I do fear loneliness and suffering before death. I am not afraid to go pretty deeply into where emotions can go as that leads to creativity at times, but I'm also a physical coward with a low pain threshold. I've spent so much time with the very old that I recognize that acute loneliness, neglect and suffering may become the norm for some of us. On the other hand, some very-old do seem more contented than folks a decade or two younger, and that's interesting. Maybe by then one is more at peace with the outcome and it just gets incorporated into the present.

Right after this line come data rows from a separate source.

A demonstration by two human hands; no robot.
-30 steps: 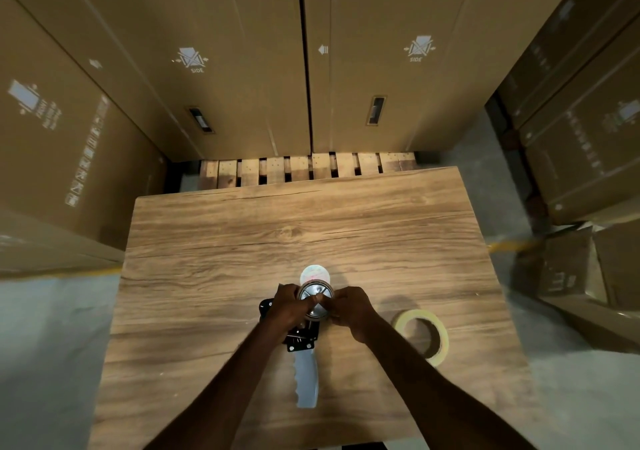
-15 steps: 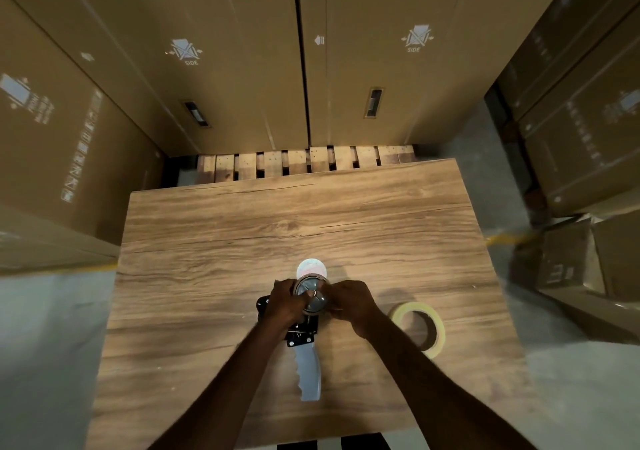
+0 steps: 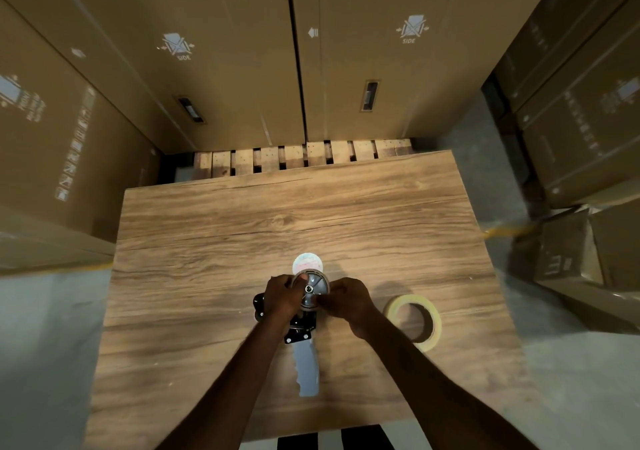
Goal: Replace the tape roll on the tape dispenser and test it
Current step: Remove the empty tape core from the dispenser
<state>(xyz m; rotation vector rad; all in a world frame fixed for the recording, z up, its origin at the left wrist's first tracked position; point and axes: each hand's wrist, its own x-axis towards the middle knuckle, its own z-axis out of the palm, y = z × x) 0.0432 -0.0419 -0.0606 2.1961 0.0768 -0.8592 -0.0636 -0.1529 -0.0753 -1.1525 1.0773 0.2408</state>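
Note:
A tape dispenser (image 3: pixel 306 366) with a grey handle and black frame lies flat on the wooden table (image 3: pixel 242 228). Its round spool hub (image 3: pixel 310 288) faces up, with a thin ring of the old roll around it. My left hand (image 3: pixel 282 299) grips the hub's left side and my right hand (image 3: pixel 346 299) pinches its right side. A full yellowish tape roll (image 3: pixel 414 321) lies flat on the table to the right of my right hand. A small white round disc (image 3: pixel 307 263) sits just beyond the hub.
Tall cardboard boxes (image 3: pixel 225 51) stand on a wooden pallet (image 3: pixel 304 157) behind the table. More boxes (image 3: pixel 585 120) are stacked to the right, and a large box (image 3: pixel 52 144) to the left. Grey floor shows on both sides.
The view has shifted slightly. Both hands stay on the spool hub with only small finger movements; the dispenser and spare roll have not moved on the table.

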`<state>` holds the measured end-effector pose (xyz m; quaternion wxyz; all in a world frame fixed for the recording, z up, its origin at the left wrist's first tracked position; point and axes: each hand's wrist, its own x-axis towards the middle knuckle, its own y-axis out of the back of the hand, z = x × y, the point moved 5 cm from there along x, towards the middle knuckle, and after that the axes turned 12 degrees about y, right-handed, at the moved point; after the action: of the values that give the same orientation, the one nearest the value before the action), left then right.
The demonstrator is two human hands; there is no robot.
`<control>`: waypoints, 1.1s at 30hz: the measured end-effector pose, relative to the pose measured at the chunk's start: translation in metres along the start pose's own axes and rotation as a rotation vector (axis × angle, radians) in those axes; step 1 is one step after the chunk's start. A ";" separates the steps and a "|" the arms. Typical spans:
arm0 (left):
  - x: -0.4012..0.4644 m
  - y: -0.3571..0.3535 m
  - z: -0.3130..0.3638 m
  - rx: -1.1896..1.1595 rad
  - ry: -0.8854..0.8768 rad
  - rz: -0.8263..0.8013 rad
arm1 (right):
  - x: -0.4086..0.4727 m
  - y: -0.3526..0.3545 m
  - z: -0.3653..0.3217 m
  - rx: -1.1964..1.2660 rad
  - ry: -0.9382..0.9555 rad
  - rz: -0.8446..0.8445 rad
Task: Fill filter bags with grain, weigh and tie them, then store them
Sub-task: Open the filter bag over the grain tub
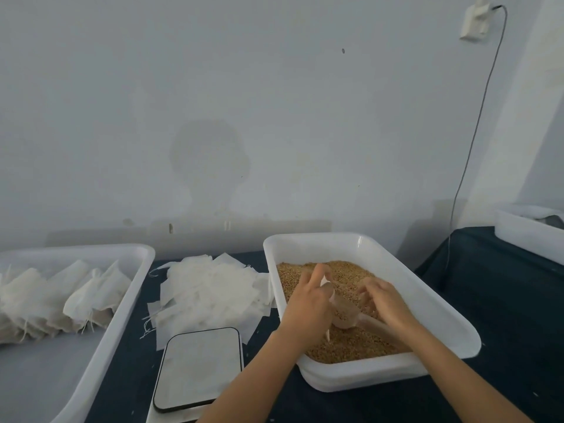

One factor for me that may never change is that losing my only child (and family) changed my attitude toward fear of loss. She's not dead but I don't expect to ever see her again. For me, I don't expect to ever experience a greater loss (unless she died), so I doubt anything will possibly ever hurt as much. So I don't feel anxiety about that any more, as it proved something profound about releasing the outcome. Or accepting that the outcome is entirely out of our hands. When there's no choice, you do what you have to do as much as you are able. Or just keep breathing even if sometimes you'd rather feel nothing.
Although I'll grieve as I lose friends one day, I will be raw-heartbroken when Pooch goes. But my belief is that unconditional love is as close as the next animal or human (or cause) in need of it, though, and I'll always need someone to love.
Ramble, ramble.
Not a very coherent response to your very coherent essay, Amber, but I enjoyed it a lot. If I could start every day with a deep think like this, it'd be awesome. Must create a To Do list.